PROBLEM STATEMENT: Only the stretch of the listing below that runs from the line with "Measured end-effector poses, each" through the line with "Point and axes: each" is to be printed, exactly and with both ends.
# # # # #
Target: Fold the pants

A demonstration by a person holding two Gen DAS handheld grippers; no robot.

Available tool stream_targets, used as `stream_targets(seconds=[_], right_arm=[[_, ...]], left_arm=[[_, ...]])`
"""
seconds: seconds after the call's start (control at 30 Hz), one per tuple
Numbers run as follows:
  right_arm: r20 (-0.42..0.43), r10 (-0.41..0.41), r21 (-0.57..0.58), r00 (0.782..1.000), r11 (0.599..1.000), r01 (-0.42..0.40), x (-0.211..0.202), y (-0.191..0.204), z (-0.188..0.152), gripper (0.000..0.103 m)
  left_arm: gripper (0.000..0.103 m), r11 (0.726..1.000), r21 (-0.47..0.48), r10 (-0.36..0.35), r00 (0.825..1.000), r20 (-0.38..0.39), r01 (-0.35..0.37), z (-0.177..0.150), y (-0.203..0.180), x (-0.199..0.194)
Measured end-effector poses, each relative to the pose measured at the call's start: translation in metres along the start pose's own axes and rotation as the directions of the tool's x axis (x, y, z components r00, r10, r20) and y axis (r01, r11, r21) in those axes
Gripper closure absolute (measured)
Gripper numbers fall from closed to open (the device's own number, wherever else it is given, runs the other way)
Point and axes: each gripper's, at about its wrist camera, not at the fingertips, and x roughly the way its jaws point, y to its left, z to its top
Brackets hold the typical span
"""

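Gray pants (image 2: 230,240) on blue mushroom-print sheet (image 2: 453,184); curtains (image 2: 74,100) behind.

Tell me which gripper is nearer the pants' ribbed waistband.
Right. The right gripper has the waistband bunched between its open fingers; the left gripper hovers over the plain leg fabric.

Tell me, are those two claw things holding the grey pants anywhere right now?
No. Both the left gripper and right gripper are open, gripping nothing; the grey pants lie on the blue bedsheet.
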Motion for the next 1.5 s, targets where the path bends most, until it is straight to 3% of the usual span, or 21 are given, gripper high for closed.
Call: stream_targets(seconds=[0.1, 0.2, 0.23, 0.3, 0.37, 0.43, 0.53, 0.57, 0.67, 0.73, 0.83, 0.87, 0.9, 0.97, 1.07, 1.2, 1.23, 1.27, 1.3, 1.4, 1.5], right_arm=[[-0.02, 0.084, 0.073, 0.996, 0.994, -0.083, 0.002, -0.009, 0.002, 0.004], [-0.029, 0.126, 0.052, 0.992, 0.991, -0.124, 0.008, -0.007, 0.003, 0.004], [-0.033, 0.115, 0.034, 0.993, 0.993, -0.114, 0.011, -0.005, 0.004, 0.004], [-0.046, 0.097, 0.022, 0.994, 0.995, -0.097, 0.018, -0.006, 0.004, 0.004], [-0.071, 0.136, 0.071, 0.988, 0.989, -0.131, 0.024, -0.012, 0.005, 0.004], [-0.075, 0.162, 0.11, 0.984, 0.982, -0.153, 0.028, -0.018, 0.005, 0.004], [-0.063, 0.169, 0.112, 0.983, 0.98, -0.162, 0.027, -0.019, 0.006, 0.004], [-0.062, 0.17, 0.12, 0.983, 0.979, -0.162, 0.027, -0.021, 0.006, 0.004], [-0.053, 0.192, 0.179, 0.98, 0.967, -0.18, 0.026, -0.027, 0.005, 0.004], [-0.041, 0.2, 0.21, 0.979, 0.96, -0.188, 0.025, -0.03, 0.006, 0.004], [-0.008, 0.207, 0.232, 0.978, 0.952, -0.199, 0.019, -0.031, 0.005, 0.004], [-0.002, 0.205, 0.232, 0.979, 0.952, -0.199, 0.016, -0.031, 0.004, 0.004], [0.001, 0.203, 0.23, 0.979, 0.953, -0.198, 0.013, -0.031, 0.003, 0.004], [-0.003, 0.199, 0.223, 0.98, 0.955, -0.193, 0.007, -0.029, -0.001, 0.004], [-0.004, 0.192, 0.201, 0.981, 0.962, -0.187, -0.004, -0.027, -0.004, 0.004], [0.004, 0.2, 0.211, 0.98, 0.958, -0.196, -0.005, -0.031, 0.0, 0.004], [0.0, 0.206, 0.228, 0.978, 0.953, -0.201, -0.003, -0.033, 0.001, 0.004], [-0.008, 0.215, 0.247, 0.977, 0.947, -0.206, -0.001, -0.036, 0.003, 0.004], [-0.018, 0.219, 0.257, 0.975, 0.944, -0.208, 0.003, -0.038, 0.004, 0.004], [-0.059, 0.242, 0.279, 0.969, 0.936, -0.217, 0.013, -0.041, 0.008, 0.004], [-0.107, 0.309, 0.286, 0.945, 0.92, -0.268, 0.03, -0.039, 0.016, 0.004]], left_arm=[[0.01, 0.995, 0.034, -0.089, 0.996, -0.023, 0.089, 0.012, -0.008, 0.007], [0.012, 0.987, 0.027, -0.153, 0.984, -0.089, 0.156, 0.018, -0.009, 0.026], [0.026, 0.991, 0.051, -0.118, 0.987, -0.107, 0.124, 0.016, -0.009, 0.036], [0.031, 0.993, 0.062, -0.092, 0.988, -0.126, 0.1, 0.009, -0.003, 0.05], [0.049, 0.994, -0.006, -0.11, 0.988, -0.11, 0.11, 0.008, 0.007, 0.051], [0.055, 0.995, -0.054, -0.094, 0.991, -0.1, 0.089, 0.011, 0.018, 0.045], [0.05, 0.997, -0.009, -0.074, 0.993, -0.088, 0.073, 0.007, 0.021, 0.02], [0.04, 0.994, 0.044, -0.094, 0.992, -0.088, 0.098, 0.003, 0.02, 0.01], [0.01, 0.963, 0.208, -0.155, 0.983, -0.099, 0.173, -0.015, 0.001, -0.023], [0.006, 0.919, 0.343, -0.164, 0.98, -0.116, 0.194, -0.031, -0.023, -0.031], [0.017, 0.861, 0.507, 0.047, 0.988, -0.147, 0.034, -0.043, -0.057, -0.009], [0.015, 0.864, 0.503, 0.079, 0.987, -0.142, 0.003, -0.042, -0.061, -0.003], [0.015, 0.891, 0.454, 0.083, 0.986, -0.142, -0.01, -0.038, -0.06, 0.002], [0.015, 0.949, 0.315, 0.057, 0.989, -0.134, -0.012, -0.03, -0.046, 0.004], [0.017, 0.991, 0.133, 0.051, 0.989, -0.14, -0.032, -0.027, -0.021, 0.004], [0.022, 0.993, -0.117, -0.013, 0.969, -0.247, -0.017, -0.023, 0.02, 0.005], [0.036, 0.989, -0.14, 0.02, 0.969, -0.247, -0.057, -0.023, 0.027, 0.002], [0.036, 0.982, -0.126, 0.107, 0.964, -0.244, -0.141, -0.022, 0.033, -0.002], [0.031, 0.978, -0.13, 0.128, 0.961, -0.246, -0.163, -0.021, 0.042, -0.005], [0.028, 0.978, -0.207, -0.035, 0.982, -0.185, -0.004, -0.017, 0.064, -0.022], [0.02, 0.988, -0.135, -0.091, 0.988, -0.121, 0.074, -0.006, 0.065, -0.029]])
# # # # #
EXERCISE RESULT:
Measured end-effector poses, each relative to the pose measured at the call's start: translation in metres along the start pose's own axes and rotation as the directions of the tool's x axis (x, y, z components r00, r10, r20) and y axis (r01, r11, r21) in those axes
Gripper closure absolute (measured)
Gripper numbers fall from closed to open (the device's own number, wherever else it is given, runs the other way)
Point and axes: each gripper's, at about its wrist camera, not at the fingertips, and x roughly the way its jaws point, y to its left, z to its top

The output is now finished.